Although additional environmental parameters such as groundwater depth and vegetation cover exhibit moderate correlations with subsidence, their predictive capability is comparatively lower than that of slope, particularly at corridor and regional scales (Roy & Saha, 2019; Tran et al., 2024). Consequently, the slope-based regression model offers a practical and data-efficient approach for preliminary subsidence assessment in regions where detailed geotechnical investigations or long-term monitoring data are unavailable.

The simplicity of the model further supports rapid screening of potentially vulnerable areas along transport corridors in data-scarce mountainous environments (Sharma & Mahajan, 2018; Gharechaee et al., 2023).

Despite its utility, the model is based on regression-derived estimates rather than direct field measurements. As a result, the predicted subsidence rates should be interpreted as indicative trends rather than absolute values. Future research integrating time-series deformation data (e.g., InSAR), multi-parameter modeling, and spatial validation using field observations would enhance prediction reliability and support more robust subsidence risk mapping and infrastructure resilience planning (Chatterjee et al., 2007; Kumar et al., 2024).

5. Conclusions

The polynomial regression model created in this study shows a strong non-linear link between terrain slope and the predicted rate of land subsidence. This confirms that slope is a key factor in determining how likely an area is to sink, especially in mountainous areas (Sharma & Mahajan, 2018; Prakasam et al., 2020). The model's strong coefficient of determination shows that the steepness of the terrain has a significant effect on ground deformation processes. The regression curve shows that subsidence rates are relatively low when the slope is gentle. However, they rise quickly after about 30°, suggesting the presence of a geomorphological threshold beyond which terrain instability becomes more pronounced (Sharma & Mahajan, 2018; Roy & Saha, 2019).

This determined slope threshold is particularly pertinent to the Meghalaya region, characterized by steep topography and ongoing infrastructural expansion. The regression equation shows that moderate to steep slopes are linked to much higher predicted subsidence rates, highlighting the importance of slope-based screening for early hazard assessment and infrastructure planning (Athira & Sindhu, 2021; Tran et al., 2024). These results align with previous research indicating heightened ground instability and deformation in steeply inclined terrains, attributed to increased gravitational stress, weathering effects, and reduced shear resistance of soil and rock masses (Sharma & Mahajan, 2018; Prakasam et al., 2020).

While other environmental factors like groundwater depth and vegetation cover have some effect on subsidence, they are less predictive than slope, particularly at corridor or regional scales (Roy & Saha, 2019; Tran et al., 2024). Consequently, the slope-based regression model provides a practical and data-efficient method for preliminary subsidence evaluation in areas where extensive geotechnical studies or long-term monitoring data are unavailable. Its simplicity also supports rapid screening of potentially vulnerable areas along transport corridors in hilly, data-scarce regions (Sharma & Mahajan, 2018; Gharechaee et al., 2023).

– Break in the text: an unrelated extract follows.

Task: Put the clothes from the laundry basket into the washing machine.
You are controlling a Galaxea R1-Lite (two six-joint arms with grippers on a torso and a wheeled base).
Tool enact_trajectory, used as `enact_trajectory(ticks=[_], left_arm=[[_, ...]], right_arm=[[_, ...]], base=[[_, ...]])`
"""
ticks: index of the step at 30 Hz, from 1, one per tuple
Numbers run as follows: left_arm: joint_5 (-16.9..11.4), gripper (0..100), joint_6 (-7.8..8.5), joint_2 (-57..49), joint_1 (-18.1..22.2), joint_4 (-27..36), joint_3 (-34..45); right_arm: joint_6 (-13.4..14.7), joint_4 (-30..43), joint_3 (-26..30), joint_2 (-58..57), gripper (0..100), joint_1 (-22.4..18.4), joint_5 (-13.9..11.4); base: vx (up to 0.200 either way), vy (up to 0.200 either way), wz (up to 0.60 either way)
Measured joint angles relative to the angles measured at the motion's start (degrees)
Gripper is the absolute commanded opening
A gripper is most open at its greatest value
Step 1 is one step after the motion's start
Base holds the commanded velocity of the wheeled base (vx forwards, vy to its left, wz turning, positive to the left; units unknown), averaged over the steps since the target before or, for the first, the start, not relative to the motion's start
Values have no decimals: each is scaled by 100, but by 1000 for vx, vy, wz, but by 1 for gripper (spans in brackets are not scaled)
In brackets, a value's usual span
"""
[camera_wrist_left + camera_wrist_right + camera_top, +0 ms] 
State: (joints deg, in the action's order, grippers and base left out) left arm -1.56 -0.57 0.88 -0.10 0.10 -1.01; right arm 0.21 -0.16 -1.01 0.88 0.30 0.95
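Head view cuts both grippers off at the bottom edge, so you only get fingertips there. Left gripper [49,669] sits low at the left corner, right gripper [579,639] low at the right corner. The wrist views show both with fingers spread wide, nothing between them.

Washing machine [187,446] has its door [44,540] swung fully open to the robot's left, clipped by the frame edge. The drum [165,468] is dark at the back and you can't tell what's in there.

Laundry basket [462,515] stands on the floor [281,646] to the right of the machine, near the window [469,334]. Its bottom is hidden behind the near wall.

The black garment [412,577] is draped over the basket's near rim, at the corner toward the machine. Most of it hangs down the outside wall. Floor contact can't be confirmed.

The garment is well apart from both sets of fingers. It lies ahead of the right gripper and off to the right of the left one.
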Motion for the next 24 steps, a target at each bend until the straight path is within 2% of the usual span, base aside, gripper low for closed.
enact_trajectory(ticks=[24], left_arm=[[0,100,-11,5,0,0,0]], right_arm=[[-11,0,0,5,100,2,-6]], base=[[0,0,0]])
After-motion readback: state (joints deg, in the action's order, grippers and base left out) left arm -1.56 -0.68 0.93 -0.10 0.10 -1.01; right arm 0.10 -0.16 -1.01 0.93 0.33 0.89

Even though the model is useful, it is based on regression-derived estimates rather than direct field measurements. Therefore, the predicted subsidence rates should be interpreted as indicative trends rather than absolute values. Future research that integrates time-series deformation data (e.g., InSAR), multi-parameter modeling, and spatial validation using field observations would improve prediction reliability and support more robust subsidence risk mapping and infrastructure resilience planning (Chatterjee et al., 2007; Kumar et al., 2024).